Trustees Annual Report to 30 June 2025
Freedom Kit Bags FKB is a registered UK charity 1173656. The Freedom Kit Bag project began in late 2016 and the trustees decided to manage it through a charity, established in June 2017.
The main aim of the charity is to provide eco-friendly, hygienic, reusable sanitary wear to the women and girls of Nepal, alongside health and hygiene education so the wider community, including men and boys, understand menstruation, its role in reproduction and how everyone can stay healthy.
Trustees and Structure
The current trustees, who served during the year, are:
Dr Rosa M Matheson Dr Ian Matheson Mr Brian Mildenhall Mrs Anne Fisher Mrs Hanna-Gael Darney
The governing document is a deed of trust and the charity is unincorporated. None of the trustees receive a salary or personal benefit from the charity. The trustees meet regularly and are in constant discussion to raise funds, develop and manage the programme. We talk weekly with our ambassadors in Nepal via the internet.
Three of the trustees visit Nepal each year enabling us a first-hand review and management of the programme. The trustees personally pay a large contribution to the costs of these visits. Our last visit was in April 2025 and we will visit again in October 2026.

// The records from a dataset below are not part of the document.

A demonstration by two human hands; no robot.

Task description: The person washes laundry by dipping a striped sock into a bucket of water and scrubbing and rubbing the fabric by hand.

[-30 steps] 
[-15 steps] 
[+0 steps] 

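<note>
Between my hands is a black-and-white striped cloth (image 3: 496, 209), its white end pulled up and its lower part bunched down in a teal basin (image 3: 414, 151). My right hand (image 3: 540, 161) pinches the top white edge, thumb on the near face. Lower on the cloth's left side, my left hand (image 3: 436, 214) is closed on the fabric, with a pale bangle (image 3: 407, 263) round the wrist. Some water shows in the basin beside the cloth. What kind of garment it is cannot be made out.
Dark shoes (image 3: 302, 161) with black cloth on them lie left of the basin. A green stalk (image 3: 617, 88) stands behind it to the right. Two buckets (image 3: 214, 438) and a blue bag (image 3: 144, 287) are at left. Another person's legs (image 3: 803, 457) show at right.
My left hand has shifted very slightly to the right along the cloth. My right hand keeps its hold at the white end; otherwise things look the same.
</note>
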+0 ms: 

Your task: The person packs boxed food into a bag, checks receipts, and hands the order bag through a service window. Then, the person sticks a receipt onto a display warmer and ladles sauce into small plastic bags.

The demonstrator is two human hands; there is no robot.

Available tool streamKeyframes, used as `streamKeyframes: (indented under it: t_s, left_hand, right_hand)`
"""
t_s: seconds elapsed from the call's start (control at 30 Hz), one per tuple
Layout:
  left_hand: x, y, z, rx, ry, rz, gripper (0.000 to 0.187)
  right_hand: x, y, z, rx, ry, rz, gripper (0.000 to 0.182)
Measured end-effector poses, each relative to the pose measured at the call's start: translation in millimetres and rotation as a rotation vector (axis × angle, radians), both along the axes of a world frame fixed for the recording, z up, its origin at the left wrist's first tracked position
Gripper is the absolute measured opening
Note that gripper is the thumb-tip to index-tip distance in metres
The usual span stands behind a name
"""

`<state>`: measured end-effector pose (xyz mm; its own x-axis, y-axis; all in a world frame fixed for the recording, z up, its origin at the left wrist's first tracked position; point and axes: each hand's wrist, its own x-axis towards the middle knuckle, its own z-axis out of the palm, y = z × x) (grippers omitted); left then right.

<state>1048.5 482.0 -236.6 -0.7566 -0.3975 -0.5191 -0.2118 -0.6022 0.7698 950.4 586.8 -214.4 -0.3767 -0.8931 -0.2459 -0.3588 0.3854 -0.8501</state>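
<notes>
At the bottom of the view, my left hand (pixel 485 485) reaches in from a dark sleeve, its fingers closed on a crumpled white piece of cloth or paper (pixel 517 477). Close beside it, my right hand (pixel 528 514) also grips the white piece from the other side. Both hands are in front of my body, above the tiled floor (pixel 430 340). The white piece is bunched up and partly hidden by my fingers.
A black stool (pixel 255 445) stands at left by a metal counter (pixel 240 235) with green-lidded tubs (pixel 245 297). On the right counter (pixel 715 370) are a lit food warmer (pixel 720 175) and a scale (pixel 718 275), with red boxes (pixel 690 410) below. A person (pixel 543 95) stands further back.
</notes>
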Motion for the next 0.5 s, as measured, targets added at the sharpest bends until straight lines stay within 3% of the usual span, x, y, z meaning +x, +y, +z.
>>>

The trustees have considered the Charity Commissionʼs guidance on public benefit and have taken this into account when carrying out their work. Likewise, risks are identified and mitigated. One of the key risks is to ensure our funds are well spent and fully accounted for and our regular visits to Nepal and working through trusted individuals known to us for many years helps to ensure this.
The trustees have significant experience of supporting work in Nepal gained over the past 17 years. They have a wide network of contacts engaged in health and education both in the UK and in Nepal.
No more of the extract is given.